As the man took in Jurel, took in his size and the look of murder in Jurel's eyes, his expression turned from shock to fear. “Sir?”
“Where is this?”
He knew. He knew full well, but it never hurt to have confirmation, it never hurt to assure that he really saw it and that his mind did not conjure up insanity induced imagery.
“The nort
h market place, My Lord,” the heavyset man said.
“I can see that, you fool,” growled Jurel, shaking the man hard enough that he heard teeth click. “What town? City?”
“K-Kill-Killhern, my lord,” the man wept.
Jurel let go; the fat man slumped to the ground like a rag doll. He turned, dumbstruck, eyes wide, and took in the scene. It was familiar, but different, like seeing someone after ten years: the features were the same, but the specifics had been altered by time's inexorable influence.

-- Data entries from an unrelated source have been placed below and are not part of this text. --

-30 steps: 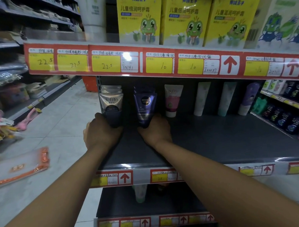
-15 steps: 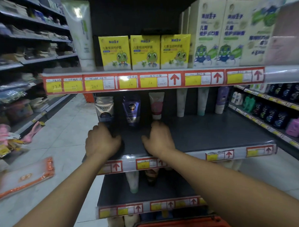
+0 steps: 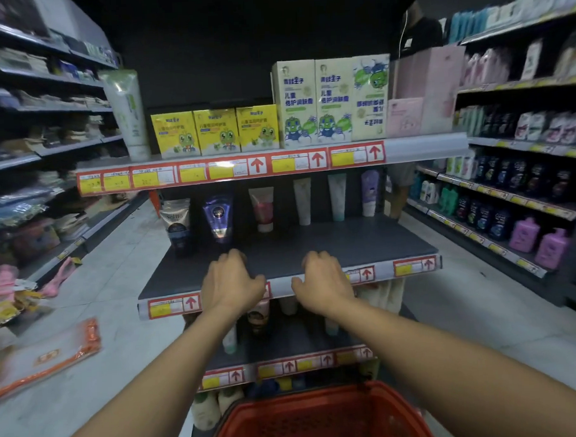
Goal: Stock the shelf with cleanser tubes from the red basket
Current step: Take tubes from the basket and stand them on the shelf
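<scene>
A dark shelf (image 3: 330,246) holds a row of cleanser tubes standing at its back: a beige and navy Softto tube (image 3: 176,225), a purple tube (image 3: 218,218), a pink and white tube (image 3: 262,209), two pale tubes and a lilac one (image 3: 370,192). My left hand (image 3: 231,282) and my right hand (image 3: 322,281) hover over the shelf's front edge, fingers loosely curled, holding nothing. The red basket (image 3: 321,418) sits below me at the bottom of the view; its contents cannot be seen.
Yellow and white boxed goods (image 3: 217,130) stand on the shelf above. Lower shelves hold more tubes and bottles. Stocked aisles run along both sides, with bottles at right (image 3: 525,237). An orange-trimmed packet (image 3: 45,357) lies at left above the tiled floor.
Both hands have let go of the Softto and purple tubes at the back and drawn back to the shelf's front edge. The view has pulled away, bringing the red basket into sight.
</scene>
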Demonstrator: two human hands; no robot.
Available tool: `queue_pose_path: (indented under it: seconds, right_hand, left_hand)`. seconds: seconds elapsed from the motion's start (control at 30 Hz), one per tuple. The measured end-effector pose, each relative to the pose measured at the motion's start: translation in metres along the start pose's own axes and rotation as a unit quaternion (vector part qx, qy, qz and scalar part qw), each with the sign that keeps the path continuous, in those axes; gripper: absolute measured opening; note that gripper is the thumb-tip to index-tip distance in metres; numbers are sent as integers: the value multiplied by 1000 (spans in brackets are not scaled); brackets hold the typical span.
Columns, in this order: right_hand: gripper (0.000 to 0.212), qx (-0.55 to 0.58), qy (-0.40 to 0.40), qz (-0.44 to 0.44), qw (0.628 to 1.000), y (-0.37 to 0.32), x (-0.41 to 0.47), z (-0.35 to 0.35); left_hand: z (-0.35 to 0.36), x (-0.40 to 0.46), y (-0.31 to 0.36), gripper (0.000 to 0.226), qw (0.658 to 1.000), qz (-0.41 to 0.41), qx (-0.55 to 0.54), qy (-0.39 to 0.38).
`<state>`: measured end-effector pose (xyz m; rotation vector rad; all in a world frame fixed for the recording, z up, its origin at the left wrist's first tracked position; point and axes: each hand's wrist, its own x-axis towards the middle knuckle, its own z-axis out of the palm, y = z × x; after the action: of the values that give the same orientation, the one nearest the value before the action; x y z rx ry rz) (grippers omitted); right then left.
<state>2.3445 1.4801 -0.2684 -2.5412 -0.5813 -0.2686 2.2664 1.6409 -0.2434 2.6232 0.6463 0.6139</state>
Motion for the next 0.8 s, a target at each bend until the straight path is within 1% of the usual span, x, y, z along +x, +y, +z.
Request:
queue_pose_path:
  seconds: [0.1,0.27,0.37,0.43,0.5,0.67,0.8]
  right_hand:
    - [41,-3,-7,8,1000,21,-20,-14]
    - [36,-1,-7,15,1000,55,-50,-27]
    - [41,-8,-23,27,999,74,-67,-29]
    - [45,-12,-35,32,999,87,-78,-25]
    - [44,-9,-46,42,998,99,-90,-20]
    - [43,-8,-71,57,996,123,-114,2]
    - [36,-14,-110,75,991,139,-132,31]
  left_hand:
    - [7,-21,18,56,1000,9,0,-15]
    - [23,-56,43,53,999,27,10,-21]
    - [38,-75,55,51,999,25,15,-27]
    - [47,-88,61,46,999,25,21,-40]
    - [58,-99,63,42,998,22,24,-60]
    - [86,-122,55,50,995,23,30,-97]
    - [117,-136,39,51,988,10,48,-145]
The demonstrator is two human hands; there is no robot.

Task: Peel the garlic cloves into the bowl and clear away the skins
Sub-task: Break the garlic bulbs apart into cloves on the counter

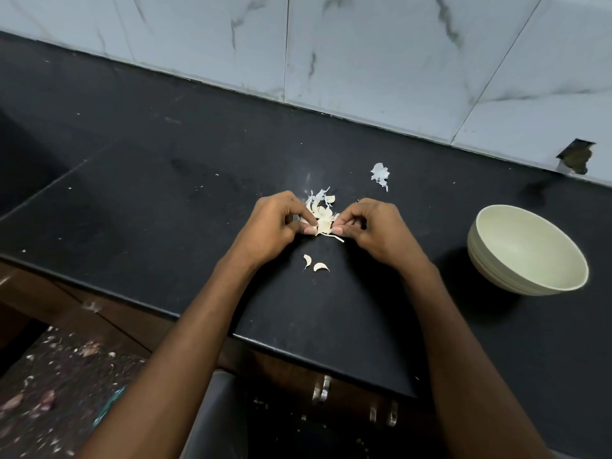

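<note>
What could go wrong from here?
1. Two cloves lie loose near the counter edge; a forearm could knock them off.
2. The bowl sits well off to the right, so peeled cloves may get left among the skins.
3. A stray skin lies apart and could be missed at cleanup.

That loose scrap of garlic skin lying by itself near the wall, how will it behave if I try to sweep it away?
The skin scrap looks thin, curled and papery, so it is probably very light and floppy. It lies loose on the smooth black counter, so a push would likely make it slide or flutter, not roll. It may well tear or crumble if pinched hard.
</note>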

He threw his head back, and laughed, deeply, loudly. He laughed, and the folk of Killhern City, glancing askance at him, giving him a wide berth as they passed.
* * *
Gixen sat bolt upright in his cot. His head felt that it was about to burst apart. Roaring, he beat his temples with his fists. Trembling, hunching forward, his roar turned to a mewl.
Slowly the blazing pain faded until he was able to open his eyes. He saw nothing, nothing but that impenetrable blackness, feared that he had somehow gone blind. He could not countenance blindness. He could not survive it. Blind? Only for the weak, the pathetic. He would not—
A flicker. A fire. He breathed a sigh of relief and silently berated himself for his stupidity. It was night; of course it was dark.
Rolling from his filthy cot, he fell gasping to his knees, his head pounding like kettledrums, his bones all aflame, groped for the crude lantern, nearly knocked it over, had to grasp it in clutching, shaking fingers to steady it. It took him four tries to light the wick, and when it caught, his tent came to him in a blinding blaze of ruddy light that made his eyes water until he became accustomed to it.